Davalı … vekili cevap dilekçesinde özetle: 27/10/2019tarihinde sürücü B…’in sevk ve idaresindeki müvekkili şirket nezdinde Zorunlu Mali Sorumluluk Poliçesi sigortalı 35 AB 9685 plakalı motosikletin karayolu üzerinde ölü bulunan yaban hayvanına çarpması sonucu davaya konu trafik kazasının meydana geldiğini, kabul anlamına gelmemek şartı ile sigorta poliçesinin zenginleşme aracı olmayıp gerçek zarar tutarını teminat altına aldığını, müvekkili şirketin sorumluluğunun poliçe limiti ile sınırlı olup sigortalı araç sürücüsünün kusuruna bağlı ve orantılı olduğunu, poliçe kapsamında hiçbir sorumluluğunun bulunmadığını, davacıların destekten yoksun kalıp kalmadığını hususunun tesit edilmesi gerektiğini, müteveffanın öğrenci olup fiili olarak çalışmadığından davacılara maddi bir desteğinin bulunmadığını, sigortalı araç sürücüsünün %100 kusurlu olduğu iddiasının kabul edilemeyeceğini, davayı kabul anlamına gelmemek üzere kusurun varlığı kabul edildiği takdirde kaza anı itibariyle kazanın gece olması ve daha önce başka aracın çarpması sonucu ölüp karayolu üzerinde bulunan yaban domuzuna çarpılmış olmasının beklenmedik halin varlığına işaret olduğunu, müteveffanın kaza anında kask ve dizlik takmadığını, dava konusu olayın hatır taşıması olduğunun kabulü ile tazminat miktarında indirim yapılması gerektiğini, müvekkili şirkete başvuru tarihinden itibaren ticari temerrüt faizi talebinin mümkün olmadığını, soruşturma dosyası kapsamında taraflar arasında uzlaşma yapılıp yapılmadığının sorulmasını bildirerek davanın reddine karar verilmesini talep etmiştir.

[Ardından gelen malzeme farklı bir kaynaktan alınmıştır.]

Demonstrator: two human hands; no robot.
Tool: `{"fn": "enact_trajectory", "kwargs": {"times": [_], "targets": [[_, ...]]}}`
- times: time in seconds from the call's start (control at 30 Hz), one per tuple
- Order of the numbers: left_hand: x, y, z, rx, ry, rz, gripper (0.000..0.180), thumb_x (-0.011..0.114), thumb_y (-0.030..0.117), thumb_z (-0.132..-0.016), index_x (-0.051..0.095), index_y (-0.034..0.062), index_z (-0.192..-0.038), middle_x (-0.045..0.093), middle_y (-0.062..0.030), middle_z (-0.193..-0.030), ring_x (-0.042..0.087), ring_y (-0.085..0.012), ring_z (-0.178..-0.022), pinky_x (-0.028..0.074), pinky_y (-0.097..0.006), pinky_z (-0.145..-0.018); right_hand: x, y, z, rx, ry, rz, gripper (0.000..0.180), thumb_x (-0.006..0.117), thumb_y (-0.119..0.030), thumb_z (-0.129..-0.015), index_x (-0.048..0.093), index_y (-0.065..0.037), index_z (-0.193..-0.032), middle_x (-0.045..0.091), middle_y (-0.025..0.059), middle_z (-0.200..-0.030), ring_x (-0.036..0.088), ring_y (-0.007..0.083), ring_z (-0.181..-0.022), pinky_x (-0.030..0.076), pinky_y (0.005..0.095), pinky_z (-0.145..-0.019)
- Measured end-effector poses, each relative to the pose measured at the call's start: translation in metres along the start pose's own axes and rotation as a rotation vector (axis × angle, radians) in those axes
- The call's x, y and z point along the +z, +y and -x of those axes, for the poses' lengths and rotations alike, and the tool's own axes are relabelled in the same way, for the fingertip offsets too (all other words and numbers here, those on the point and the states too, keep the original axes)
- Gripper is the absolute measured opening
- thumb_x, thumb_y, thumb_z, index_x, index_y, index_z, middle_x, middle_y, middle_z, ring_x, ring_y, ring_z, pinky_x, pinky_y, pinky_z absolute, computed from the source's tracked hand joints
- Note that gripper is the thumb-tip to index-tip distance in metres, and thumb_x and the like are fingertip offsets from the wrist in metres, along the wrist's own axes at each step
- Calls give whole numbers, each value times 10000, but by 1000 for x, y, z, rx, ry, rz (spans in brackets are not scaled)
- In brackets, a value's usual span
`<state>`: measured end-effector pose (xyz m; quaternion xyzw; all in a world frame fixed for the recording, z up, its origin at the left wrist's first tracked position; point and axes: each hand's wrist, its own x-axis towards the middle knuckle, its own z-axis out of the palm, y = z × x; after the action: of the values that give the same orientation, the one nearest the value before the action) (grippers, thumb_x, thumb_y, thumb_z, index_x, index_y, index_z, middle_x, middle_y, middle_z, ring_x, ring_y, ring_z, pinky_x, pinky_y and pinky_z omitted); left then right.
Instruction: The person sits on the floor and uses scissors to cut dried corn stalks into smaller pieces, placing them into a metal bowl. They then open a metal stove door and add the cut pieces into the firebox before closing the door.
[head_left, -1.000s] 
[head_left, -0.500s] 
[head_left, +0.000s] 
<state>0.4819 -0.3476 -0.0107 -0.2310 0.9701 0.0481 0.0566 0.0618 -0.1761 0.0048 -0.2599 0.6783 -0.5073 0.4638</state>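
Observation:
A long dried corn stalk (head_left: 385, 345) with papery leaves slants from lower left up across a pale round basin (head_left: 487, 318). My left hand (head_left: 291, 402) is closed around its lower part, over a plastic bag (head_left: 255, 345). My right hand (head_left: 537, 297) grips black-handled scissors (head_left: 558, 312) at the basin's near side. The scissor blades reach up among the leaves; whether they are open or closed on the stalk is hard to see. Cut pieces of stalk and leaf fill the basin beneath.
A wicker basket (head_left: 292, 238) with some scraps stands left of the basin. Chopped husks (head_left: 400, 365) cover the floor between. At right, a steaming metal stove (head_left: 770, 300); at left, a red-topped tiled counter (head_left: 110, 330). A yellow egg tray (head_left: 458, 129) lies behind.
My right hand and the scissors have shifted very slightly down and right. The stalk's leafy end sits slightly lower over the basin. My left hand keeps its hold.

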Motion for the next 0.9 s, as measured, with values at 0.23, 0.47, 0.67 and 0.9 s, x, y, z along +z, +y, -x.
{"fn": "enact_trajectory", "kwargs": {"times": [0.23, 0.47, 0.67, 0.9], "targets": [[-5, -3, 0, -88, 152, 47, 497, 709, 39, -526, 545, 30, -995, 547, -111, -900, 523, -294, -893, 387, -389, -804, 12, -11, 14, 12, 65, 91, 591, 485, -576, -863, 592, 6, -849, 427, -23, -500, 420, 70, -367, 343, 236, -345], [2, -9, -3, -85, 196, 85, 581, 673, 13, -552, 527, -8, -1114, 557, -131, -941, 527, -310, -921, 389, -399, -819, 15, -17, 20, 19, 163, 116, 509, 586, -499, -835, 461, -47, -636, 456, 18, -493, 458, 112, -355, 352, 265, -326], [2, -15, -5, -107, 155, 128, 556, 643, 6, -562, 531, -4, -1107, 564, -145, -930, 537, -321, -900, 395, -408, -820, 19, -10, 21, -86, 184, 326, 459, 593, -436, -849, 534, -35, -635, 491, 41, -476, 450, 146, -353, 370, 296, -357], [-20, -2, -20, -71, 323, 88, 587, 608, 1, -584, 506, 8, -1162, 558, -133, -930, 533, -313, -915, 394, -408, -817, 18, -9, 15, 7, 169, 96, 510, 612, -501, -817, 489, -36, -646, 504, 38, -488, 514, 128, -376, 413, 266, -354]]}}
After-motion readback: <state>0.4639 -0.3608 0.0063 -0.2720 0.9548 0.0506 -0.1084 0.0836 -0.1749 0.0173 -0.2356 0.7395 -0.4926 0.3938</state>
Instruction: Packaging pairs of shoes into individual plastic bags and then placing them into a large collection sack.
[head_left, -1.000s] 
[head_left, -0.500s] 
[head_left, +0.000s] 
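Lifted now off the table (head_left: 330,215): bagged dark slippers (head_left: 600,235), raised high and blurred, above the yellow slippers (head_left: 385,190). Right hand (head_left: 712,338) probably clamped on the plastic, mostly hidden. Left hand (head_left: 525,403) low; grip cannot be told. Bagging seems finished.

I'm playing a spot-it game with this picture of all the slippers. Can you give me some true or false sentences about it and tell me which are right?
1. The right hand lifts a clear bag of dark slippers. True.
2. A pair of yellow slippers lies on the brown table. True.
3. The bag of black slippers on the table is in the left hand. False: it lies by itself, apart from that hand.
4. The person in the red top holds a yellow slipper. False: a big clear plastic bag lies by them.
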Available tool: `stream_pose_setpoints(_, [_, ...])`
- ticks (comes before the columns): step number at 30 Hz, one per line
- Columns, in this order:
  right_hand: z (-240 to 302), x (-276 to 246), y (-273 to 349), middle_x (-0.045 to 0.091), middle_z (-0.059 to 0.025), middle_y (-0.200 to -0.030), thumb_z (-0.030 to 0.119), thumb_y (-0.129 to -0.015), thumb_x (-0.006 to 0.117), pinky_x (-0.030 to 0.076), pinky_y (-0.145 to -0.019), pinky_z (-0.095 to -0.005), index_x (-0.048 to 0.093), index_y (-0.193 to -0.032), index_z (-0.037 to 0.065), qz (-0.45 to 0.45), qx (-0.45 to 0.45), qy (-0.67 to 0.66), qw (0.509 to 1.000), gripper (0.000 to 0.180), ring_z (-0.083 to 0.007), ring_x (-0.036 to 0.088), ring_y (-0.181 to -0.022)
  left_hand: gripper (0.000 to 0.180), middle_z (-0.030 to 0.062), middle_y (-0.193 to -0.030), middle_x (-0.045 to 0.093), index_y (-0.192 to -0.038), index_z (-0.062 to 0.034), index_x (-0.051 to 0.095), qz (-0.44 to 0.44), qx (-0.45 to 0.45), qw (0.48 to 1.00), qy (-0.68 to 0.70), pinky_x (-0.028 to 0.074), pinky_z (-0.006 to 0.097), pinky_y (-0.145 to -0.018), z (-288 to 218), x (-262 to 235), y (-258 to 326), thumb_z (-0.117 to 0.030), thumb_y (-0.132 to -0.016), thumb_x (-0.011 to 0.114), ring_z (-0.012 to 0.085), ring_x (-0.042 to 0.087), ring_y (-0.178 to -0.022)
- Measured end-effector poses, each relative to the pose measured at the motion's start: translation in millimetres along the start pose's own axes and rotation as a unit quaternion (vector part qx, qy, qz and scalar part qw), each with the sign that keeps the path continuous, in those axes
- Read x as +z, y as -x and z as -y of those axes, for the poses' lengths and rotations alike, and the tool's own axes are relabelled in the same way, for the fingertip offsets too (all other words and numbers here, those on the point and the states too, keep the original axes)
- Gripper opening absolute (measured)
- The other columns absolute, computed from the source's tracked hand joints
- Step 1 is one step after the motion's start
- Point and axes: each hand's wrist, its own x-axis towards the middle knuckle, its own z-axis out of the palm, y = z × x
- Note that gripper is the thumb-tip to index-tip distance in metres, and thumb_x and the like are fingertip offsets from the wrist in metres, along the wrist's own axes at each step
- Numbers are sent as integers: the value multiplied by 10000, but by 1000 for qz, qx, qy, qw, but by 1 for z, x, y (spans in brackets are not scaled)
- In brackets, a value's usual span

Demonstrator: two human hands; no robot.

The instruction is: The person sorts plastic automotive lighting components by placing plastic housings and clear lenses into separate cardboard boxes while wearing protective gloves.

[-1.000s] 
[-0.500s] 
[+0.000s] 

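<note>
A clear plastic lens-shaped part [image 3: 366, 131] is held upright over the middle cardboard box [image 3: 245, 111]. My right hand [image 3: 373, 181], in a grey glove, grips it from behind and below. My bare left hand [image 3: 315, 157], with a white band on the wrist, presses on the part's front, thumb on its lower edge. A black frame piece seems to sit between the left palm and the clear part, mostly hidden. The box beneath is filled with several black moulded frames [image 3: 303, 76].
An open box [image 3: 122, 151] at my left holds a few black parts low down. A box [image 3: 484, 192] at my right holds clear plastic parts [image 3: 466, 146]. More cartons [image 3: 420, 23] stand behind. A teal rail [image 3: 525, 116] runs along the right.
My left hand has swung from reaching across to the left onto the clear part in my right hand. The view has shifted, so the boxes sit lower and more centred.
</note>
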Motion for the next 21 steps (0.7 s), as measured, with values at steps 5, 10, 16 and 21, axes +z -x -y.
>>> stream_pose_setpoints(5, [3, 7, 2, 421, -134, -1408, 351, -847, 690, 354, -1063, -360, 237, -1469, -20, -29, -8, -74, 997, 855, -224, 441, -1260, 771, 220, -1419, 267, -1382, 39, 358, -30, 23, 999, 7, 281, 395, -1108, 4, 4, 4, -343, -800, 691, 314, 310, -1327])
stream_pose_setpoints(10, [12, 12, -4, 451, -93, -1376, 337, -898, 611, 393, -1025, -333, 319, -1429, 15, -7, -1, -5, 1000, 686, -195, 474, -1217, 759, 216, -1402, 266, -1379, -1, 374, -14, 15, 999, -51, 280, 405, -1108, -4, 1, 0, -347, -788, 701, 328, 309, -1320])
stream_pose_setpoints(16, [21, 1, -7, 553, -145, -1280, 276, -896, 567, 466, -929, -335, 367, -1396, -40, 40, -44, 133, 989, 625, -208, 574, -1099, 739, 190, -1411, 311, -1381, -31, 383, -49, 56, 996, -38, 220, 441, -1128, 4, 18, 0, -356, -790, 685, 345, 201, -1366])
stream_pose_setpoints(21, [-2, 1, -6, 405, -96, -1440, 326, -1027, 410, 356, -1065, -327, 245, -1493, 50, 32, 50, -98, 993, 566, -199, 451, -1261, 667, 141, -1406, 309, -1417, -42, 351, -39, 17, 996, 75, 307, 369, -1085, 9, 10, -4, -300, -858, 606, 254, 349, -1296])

Dava dosyası Ödemiş …. Asliye Hukuk Mahkemesinin … Esas … Karar sayılı kararı ile Adalet Bakanlığının teklifi üzerine Hakimler ve Savcılar Kurulunun 07/07/2021 tarihli 608 sayılı kararı ile Ödemiş Asliye Hukuk Mahkemelerinin Ticaret Mahkemesi sıfatının kaldırılması nedeniyle dava tarihi itibariyle mahkemenin bu dosyaya bakmakta görevli olmadığından dolayı dosyanın İzmir Nöbetçi Asliye Ticaret mahkemesine devrine ilişkin verilen 07/09/2021 tarihli karar sonucu mahkememize tevzi edilmiştir.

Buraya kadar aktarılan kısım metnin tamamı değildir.